Despite these efforts, behavioral services— both preventive and therapeutic—still are not adequately identified, provided, or arranged by primary care practitioners. They also are not adequately promoted by health care systems. Brief screening instruments for alcohol and drug problems, for example, have been available for a number of years but are not widely used by practicing physicians (Duszynski, Nieto, & Vanente, 1995; National Center on Addiction and Substance Abuse at Columbia University, 2000). In a 2002 review, Garnick et al. (2002) conducted a telephone survey covering 434 MCOs in 60 market areas nationwide and secured useful responses from 92 percent of them. Only 14.9 percent of MCOs required any alcohol, drug, or mental health screening by primary care practitioners. Slightly more than half distributed practice guidelines that addressed mental illness, and approximately one third distributed substance use disorder practice guidelines.

DHHS’s 2003 campaign, Steps to a Healthier U.S., focuses on chronic disease prevention and health promotion with the goals of decreasing both the prevalence of certain chronic diseases and the risk factors that allow conditions to develop. This initiative aims to bring together local coalitions to establish model programs and policies that foster health behavior changes, encourage healthier lifestyle choices, and reduce disparities in health care.

In early 2003, SAMHSA published a review of the delivery of behavioral services by managed care organizations, based on 1999 data. This report, The Provision of Mental Health Services in Managed Care Organizations (Horgan et al., 2003), showed substantial variability from plan to plan, as well as substantial variability among health maintenance organizations (HMOs), point- of-service (POS) plans, and preferred provider organizations (PPOs). All MCOs provided behavioral services, but these services usually had limits and copayments that were more restrictive than for comparable medical services. Fewer than 10 percent required screening for behavioral disorders in primary care settings (Horgan et al., 2003).

Another SAMHSA report, also published early in 2003, offers some insight into discrepancies in coverage, comparing medical to behavioral services and discrepancies in policy and coverage, comparing therapeutic to preventive services. This report, titled Medical Necessity in Private Health Plans: Implications for Behavioral Health Care (Rosenbaum, Kamoie, Mauery, & Walitt, 2003), noted that services are covered by health insurance plans only if they are considered a “medical necessity.” The term medical necessity was defined differently for different services within each health plan, with due consideration given for each of the following five domains:

  1. Contractual scope—whether the contract provides any coverage for certain procedures and treatments, such as preventive and maintenance treatments that are not necessary to restore a patient to “normal functioning.” This dimension preempts any other coverage decision.
  2. Standards of practice—whether the treatment (as judged by the health plan) accords with professional standards of practice.
  3. Patient safety and setting—whether the treatment will be delivered in the safest and least intrusive manner.
  4. Medical service—whether the treatment is considered medical as opposed to social or nonmedical.
  5. Cost—whether the treatment is considered cost-effective by the insurer (Rosenbaum et al., 2003).The medical necessity report noted that

Federal or State regulation is limited in covering how health insurance plans define medical necessity (Rosenbaum et al., 2003).

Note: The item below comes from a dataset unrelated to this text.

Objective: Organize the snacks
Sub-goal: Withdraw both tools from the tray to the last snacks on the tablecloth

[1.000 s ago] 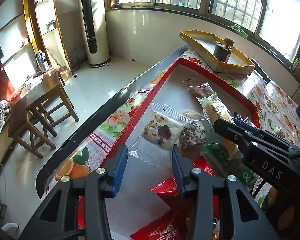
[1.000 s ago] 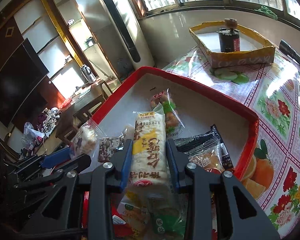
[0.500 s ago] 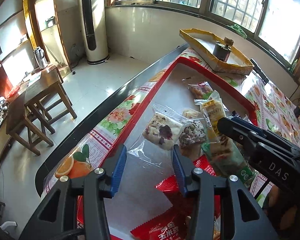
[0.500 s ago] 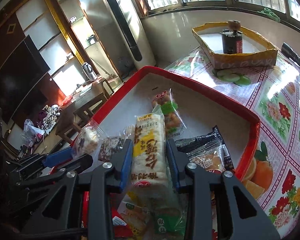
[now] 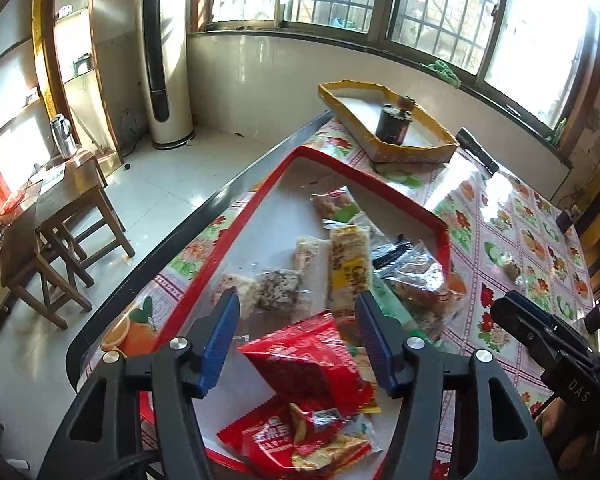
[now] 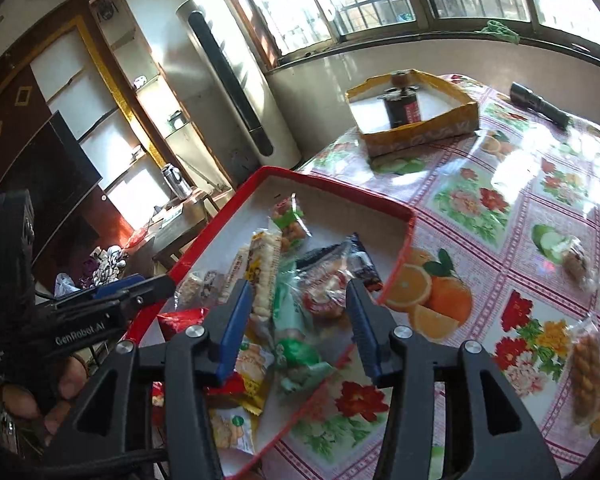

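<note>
both grippers [image 5: 296, 320] [image 6: 296, 308] gaping over red tray [image 5: 400, 200] w/ snacks [image 5: 350, 264].

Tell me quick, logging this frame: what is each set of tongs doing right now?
Left tongs: open, empty, above the red snack packet.
Right tongs: open, empty, above the red tray.

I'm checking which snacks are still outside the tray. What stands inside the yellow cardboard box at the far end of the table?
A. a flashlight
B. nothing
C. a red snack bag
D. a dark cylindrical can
D: a dark cylindrical can stands upright inside the yellow cardboard box; the flashlight lies outside it on the tablecloth.
</note>
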Demonstrator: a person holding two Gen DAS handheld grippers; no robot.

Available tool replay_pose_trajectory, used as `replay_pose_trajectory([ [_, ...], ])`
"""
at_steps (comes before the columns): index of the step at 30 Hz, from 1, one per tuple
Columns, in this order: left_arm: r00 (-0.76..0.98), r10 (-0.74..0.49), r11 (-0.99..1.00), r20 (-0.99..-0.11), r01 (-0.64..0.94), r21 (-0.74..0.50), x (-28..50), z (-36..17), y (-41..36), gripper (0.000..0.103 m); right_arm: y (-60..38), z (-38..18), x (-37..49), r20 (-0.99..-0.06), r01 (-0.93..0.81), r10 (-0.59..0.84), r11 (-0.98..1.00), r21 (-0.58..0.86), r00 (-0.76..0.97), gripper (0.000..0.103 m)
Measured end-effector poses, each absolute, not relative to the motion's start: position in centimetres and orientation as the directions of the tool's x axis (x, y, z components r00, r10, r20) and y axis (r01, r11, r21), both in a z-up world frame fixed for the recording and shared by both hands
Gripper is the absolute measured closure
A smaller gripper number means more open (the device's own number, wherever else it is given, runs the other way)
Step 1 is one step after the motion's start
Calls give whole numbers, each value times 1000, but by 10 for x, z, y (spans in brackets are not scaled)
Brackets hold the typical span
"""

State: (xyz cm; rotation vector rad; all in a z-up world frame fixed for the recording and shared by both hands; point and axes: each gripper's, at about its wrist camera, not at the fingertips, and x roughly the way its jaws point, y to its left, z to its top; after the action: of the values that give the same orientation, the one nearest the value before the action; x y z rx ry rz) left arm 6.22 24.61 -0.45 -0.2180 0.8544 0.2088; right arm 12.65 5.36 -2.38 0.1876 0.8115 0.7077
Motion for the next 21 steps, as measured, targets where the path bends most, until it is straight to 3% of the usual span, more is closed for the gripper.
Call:
replay_pose_trajectory([
  [9, 628, -17, 990, -778, -99, -102, 75, -6, 167, 40, -57, -47, 112, -639, -323, 530, 847, 421, 557, 51],
  [21, 584, -76, 997, -808, 38, -66, 87, -11, 96, 38, -140, -71, 101, -675, -176, 434, 891, 418, 597, 45],
])
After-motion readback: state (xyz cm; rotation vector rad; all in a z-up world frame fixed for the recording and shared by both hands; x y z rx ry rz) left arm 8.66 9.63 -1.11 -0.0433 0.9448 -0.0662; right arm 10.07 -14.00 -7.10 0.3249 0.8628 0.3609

This SAMHSA update is intended to build upon the reports noted above to further enhance implementation of preventive behavioral services in health care settings.

Clinical vs. Community Preventive Services in Mental Health

Most preventive behavioral services are delivered in school and community settings, not health care settings (Schinke, Brounstein, & Gardner, 2002; DHHS, 1999). In a 1998 review of indicated preventive behavioral services for children and adolescents, Durlak and Wells (1997) used meta-analysis to review 177 programs—73 percent were in a school setting, compared with 23 percent that were mainly in medical settings. In a similar review published 1 year later by the same authors (Durlak & Wells, 1998), none of the programs was in a medical setting.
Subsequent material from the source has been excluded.